Monthly Archives: April 2017

I love Pandas!

Not the bamboo eating kind (but they are cute too), Python Pandas!

But first… Conversation has a new feature!


You can now download your logs from your conversation workspace into a JSON format. So I thought I’d take this moment to introduce Pandas. Some people love the “Improve” UI, but personally I like being able to easily mold the data to what I need.

First, if you are new to Python, I strongly recommend getting a Python Notebook like Jupyter set up or use IBM Data Science Experience. It makes learning so much easier, and you build your applications like actual documentation.

I have a notebook created so you can play along.

Making a connection

As the feature is just out, the SDK’s don’t have the API for it, so I will be using requests library.

basic_auth = HTTPBasicAuth(ctx.get('username'), ctx.get('password'))
response = requests.get(url=url, auth=basic_auth)
j = json.loads(response.text)

So we have the whole log now sitting in j but we want to make a dataframe. Before we do that however, let’s talk about log analysis and the fields you need. There are three areas we want to analyse in logs.

Quantitive – These are fixed metrics, like number of users, response times, common intents, etc.

Qualitative – This is analysing how the end user is speaking, and how the system interpreted and responded.

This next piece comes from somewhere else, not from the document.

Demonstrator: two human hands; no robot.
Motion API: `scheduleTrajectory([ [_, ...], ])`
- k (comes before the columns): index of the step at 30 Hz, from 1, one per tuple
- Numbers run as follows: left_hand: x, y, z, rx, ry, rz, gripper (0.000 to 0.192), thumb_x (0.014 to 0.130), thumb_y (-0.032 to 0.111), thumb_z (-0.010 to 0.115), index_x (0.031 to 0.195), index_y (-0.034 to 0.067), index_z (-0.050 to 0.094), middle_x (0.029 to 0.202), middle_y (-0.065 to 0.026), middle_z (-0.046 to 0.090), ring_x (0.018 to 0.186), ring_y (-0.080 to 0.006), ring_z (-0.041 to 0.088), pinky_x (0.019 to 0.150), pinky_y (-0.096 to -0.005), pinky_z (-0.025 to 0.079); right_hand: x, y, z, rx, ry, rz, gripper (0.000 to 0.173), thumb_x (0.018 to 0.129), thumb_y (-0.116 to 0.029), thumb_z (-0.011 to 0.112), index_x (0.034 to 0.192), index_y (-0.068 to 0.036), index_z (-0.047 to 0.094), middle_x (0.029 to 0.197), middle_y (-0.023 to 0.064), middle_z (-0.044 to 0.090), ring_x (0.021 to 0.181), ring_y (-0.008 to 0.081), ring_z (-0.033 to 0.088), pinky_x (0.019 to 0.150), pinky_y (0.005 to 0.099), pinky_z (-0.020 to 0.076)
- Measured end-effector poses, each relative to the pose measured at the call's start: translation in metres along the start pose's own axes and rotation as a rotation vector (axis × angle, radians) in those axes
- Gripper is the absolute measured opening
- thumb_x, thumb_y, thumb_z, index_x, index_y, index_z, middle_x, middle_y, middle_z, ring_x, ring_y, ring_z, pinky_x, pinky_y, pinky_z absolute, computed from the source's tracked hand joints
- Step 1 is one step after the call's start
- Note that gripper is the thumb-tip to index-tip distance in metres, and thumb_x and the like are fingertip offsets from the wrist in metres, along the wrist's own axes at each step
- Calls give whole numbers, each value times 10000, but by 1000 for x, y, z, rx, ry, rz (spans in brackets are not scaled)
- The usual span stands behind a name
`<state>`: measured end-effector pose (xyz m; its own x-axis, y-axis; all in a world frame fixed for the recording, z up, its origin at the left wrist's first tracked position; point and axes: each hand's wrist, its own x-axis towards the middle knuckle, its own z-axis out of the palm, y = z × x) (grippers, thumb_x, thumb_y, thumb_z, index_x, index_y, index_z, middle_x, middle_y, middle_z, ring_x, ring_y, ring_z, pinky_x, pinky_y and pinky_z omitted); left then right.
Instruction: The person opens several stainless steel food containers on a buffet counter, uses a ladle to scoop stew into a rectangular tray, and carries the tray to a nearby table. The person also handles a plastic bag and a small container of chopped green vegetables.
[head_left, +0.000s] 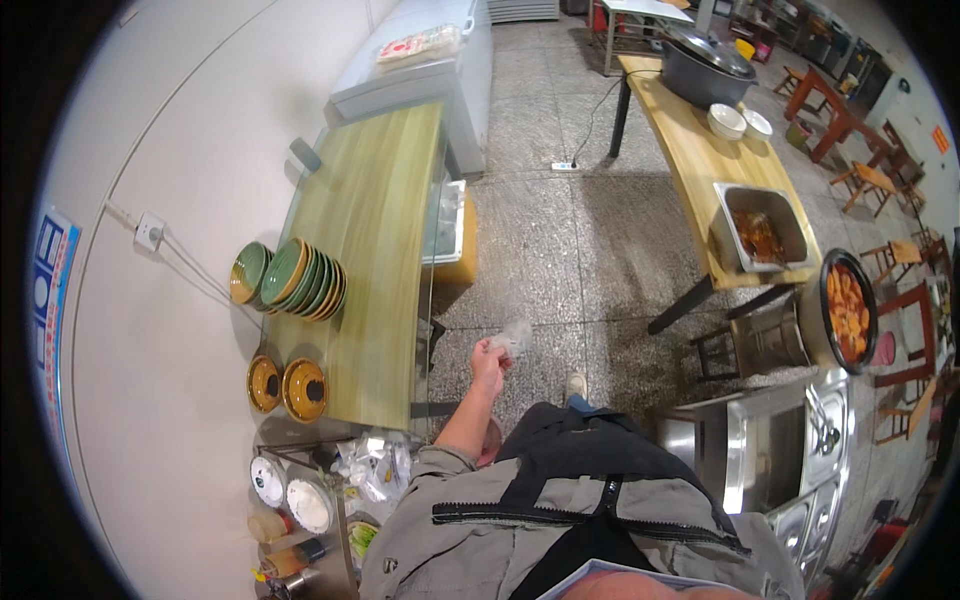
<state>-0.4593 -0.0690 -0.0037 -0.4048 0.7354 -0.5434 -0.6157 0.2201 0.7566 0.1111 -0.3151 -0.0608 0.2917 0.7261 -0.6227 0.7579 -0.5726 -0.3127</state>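
My left hand (490, 367) is out in front of my body, above the speckled floor, with the sleeve pushed up. Its fingers pinch a crumpled piece of clear thin plastic (514, 339), perhaps a bag or disposable glove. My right hand is out of view. Left of my left hand stands a wood-grain table (375, 225) under a clear sheet. Stacked green-and-brown bowls (304, 277) lean on that table near the wall, and two brown bowls (304, 390) sit at its near corner.
A wooden table (690, 157) on the right bears a metal pan of sauced food (761, 229), white bowls (726, 121) and a lidded pot (705, 71). Beside it stands a large pot of food (849, 311). A steel counter (765, 442) is at my right; a power strip (564, 166) lies ahead.
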Motion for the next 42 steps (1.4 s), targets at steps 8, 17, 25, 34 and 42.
scheduleTrajectory([
  [8, 158, 15, 38, -170, 133, -56, 159, 836, 38, 530, 990, 29, 489, 863, -114, 603, 699, -201, 611, 575, -291, 514, 156, -202, -86, 80, 69, -221, 330, 648, -39, 638, 969, -76, 569, 908, 140, 637, 877, 257, 610, 792, 354, 475],
  [17, 392, 50, 56, 6, 521, -133, 105, 825, 37, 526, 921, 33, 483, 815, -119, 592, 560, -164, 572, 432, -254, 456, 202, -338, -98, 639, -68, -14, 318, 652, 65, 583, 941, -58, 540, 874, 82, 584, 867, 173, 578, 788, 334, 477],
  [25, 572, 108, 47, 609, 682, 354, 709, 819, 135, 620, 1389, -28, 231, 1378, -251, 357, 1278, -367, 349, 1063, -406, 284, 180, -406, -101, 161, -133, 221, 385, 629, -76, 733, 962, -57, 540, 901, 49, 599, 875, 141, 560, 819, 277, 445],
  [34, 563, 63, 44, 1048, 291, -104, 553, 788, 208, 657, 1266, 15, 457, 1269, -249, 465, 1173, -384, 452, 985, -426, 368, 198, -527, -130, 392, -119, 238, 338, 655, 29, 618, 967, -80, 548, 909, 42, 602, 840, 126, 560, 737, 263, 469],
  [42, 509, 73, 81, 1281, -1, 11, 304, 734, 227, 666, 968, 34, 643, 856, -133, 656, 783, -253, 631, 695, -364, 495, 194, -549, -137, 574, -20, 210, 361, 648, 52, 652, 966, -57, 522, 881, 61, 582, 878, 141, 548, 826, 280, 436],
])
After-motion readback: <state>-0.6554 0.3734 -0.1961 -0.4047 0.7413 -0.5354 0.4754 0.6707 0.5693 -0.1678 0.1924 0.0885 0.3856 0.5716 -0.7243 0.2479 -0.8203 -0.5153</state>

Some examples would be where the answer returned may give the wrong impression to the end user, or users ask things out of expected areas.

Debugging – This is really looking for coding issues with your conversation tree.

So on to the fields that cover these areas. These are all contained in j['response'].

Field Usage Description
input.text Qualitative This is what the user or the application typed in.
intents[] Qualitative This tells you the primary intent for the users question. You should capture the intent and confidence into columns. If the value is [] then means it was irrelevant.
entities[] Quantitive The entities found in relation to the call. With this and intents though, it’s important to understand that the application can override these values.
output.text[] Qualitative This is the response shown to the user (or application).
output.log_messages Debugging Capturing this field is handy to look for coding issues within your conversation tree. SPEL errors show up here if they happen.
output.nodes_visited Debugging
This can be used to see how a progression through a tree happens
context.conversation_id All Use this to group users conversation together. In some solutions however, one pass calls are sometimes done mid conversation. So if you do this, you need to factor that in.
context.system.branch_exited Debugging This tells you if your conversation left a branch and returned to root.
context.system.branch_exited_reason Debugging If branch.exited is true then this will tell the why. completed means that the branch found a matching node, and finished. fallback means that it could not find a matching node, so it jumps back to root to find the match.
context.??? All You may have context variables you want to capture. You can either do these individually, or code to remove conversation objects and grab what remains
request_timestamp Quantitive
When conversation received the users response.
response_timestamp Quantitive
When conversation responded to the user. You can do a delta to see if there are conversation performance issues, but generally keep one of the timestamp fields for analysis.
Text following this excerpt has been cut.